Лени взяла под руку портниху и направилась с ней к насыпи. Вместе с ними двигалась пустота под их платьями. Лени еще два раза оглянулась.
Ионель, насвистывая свою укатанную вконец песню, глядел сзади на девушку с шелковым треугольником. Регентша уже была на верху насыпи, ее платье едва засветилось и пропало. Агроном сунул руки в карманы. А девушка унесла шляпу за театральную стену. И Ионель пошел, насвистывая, к трактору.
Насыпь вверху высоко была черной, и черной внизу глубоко была трава. Цепь больше не лежала возле моих подошв. Я наклонилась. Сколько земли было перед моими глазами, столько раз я поворачивалась по кругу. Трава намокла, а мои руки — застыли. И цепь моя утопилась, зазмеилась к затаившимся невидимым змеям, уползла от меня на тридцать лет, ушла скитаться с цыганами.
Все ушли: и цепь, и кузнец, и мать, и деньги.
Театральная ткань топорщилась перед ветром. Цыганский костер алел, он полыхал, этот костер, как мое лицо, как мои глаза, как мой самому себе говорящий рот. И дым от костра был густой. Он заволакивал цыганские глаза, виски и руки. Дым ел цыганские волосы, спутывал их и вспучивал, как серое тесто. Я подставила себя дыму. Меня он не ел, он уносился в небо мелкими складками и распахнутыми веерами, в белом костюме и черных ботинках. И, не тронув, отправил меня домой.
Певец задавал лошадям корм. Конь с красными лентами в гриве уставился на луну.
Меня будто всю вылили, пока я шла к насыпи. На луне было пусто. А иод насыпью сидела женщина. Блузка на ней темнела больше ночи, а юбки она широко раскинула. Из-под юбок журчало. Она белеющей рукой вырывала траву и стонала громко, как перед смертью. На насыпи стоял черный человек и смотрел прямо в небо. "Мы могли давно быть дома", — сказал он.
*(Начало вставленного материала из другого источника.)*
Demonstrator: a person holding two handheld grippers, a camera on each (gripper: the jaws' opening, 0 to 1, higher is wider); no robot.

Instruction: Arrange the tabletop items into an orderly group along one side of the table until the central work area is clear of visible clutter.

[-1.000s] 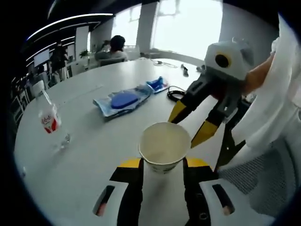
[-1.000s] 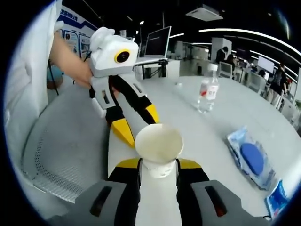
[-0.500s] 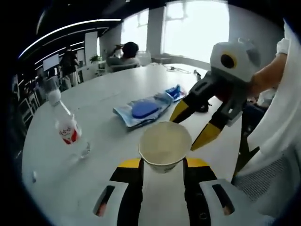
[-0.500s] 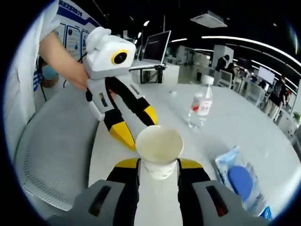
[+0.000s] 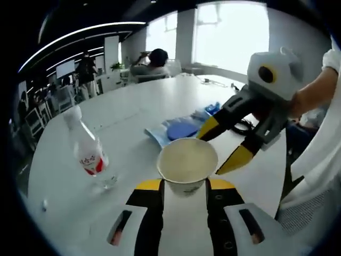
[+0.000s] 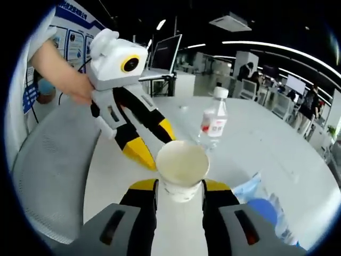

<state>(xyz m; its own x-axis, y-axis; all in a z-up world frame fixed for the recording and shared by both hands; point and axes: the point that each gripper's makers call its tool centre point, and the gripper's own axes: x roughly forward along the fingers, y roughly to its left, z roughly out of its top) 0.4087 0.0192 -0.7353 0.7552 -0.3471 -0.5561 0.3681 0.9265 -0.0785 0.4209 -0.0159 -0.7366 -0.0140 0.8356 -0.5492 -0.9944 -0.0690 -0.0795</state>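
Note:
A white paper cup (image 5: 186, 162) stands upright and empty between the jaws of my left gripper (image 5: 185, 185), which is shut on its base. My right gripper (image 5: 218, 148) comes in from the right, its yellow fingertips (image 5: 233, 160) beside the cup's rim. In the right gripper view the same cup (image 6: 182, 162) sits between the jaws of my right gripper (image 6: 181, 185), shut on it, with the left gripper (image 6: 153, 143) meeting it from the left. A clear water bottle (image 5: 90, 154) with a red label stands on the white table (image 5: 122, 106). A blue packet (image 5: 178, 129) lies behind the cup.
The bottle (image 6: 212, 124) and the blue packet (image 6: 261, 205) lie beyond the cup on the table (image 6: 250, 144). A black cable (image 5: 242, 125) lies near the table's edge. A grey mesh chair (image 6: 48, 176) stands beside the table. People sit in the background.
Both grippers have travelled together with the cup held between them. The bottle and the blue packet now appear closer to the cup in both views.

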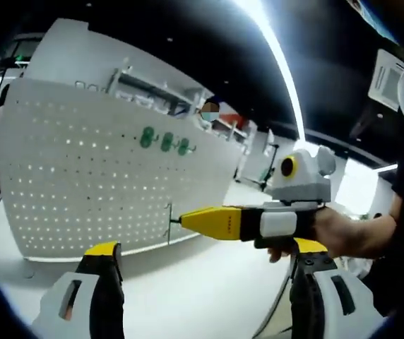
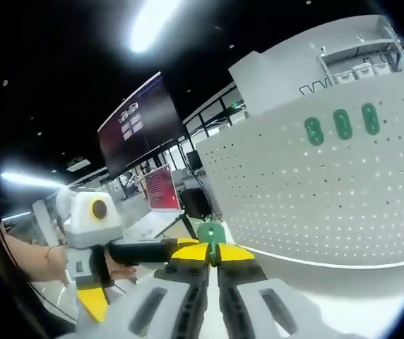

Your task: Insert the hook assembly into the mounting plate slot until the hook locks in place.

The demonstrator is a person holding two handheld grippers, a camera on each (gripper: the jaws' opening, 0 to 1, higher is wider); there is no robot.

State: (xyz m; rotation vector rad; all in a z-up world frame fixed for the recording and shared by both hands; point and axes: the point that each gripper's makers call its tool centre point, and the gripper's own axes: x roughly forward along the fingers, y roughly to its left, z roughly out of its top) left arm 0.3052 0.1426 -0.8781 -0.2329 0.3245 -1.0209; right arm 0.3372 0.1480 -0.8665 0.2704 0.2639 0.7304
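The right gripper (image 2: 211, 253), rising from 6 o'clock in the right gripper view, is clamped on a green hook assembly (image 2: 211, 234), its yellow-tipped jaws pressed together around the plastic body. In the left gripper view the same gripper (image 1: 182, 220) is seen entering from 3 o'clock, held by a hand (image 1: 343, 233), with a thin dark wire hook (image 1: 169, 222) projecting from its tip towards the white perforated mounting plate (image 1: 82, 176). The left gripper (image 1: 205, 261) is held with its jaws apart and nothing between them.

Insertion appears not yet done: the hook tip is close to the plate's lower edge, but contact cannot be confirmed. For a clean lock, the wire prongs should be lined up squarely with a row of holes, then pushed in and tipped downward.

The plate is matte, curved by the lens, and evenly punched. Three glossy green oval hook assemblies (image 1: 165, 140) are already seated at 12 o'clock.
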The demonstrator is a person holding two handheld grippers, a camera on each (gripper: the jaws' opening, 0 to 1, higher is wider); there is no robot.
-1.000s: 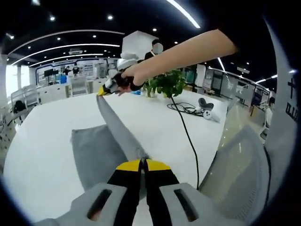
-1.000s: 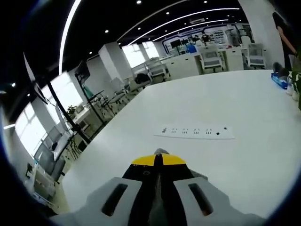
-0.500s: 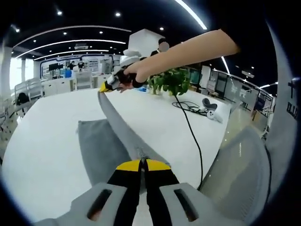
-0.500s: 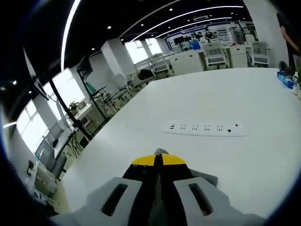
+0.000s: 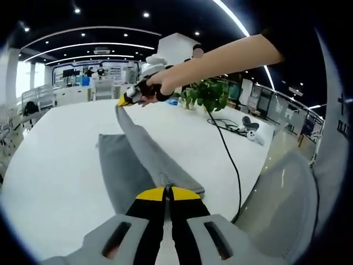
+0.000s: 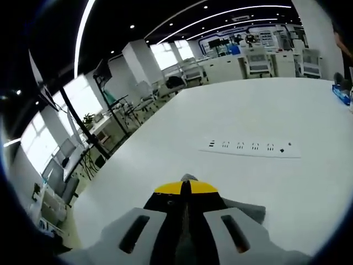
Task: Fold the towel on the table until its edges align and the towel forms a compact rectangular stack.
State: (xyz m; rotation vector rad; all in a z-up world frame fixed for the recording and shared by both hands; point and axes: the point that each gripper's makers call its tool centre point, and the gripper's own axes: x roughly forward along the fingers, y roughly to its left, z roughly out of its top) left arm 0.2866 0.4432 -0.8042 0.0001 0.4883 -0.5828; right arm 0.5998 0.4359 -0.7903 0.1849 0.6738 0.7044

И голос его был голосом моего дяди.
Несло тухлятиной. Моя тетка задрала юбки. Под черной блузой виднелось светлое пятно. Растянутое в ширину, оно было круглей, чем рядом две луны. Тетка подтиралась пучком травы. А дядя расхаживал по насыпи взад-вперед. Он на миг остановился и заорал: "Слушай, воняет как в хлеву".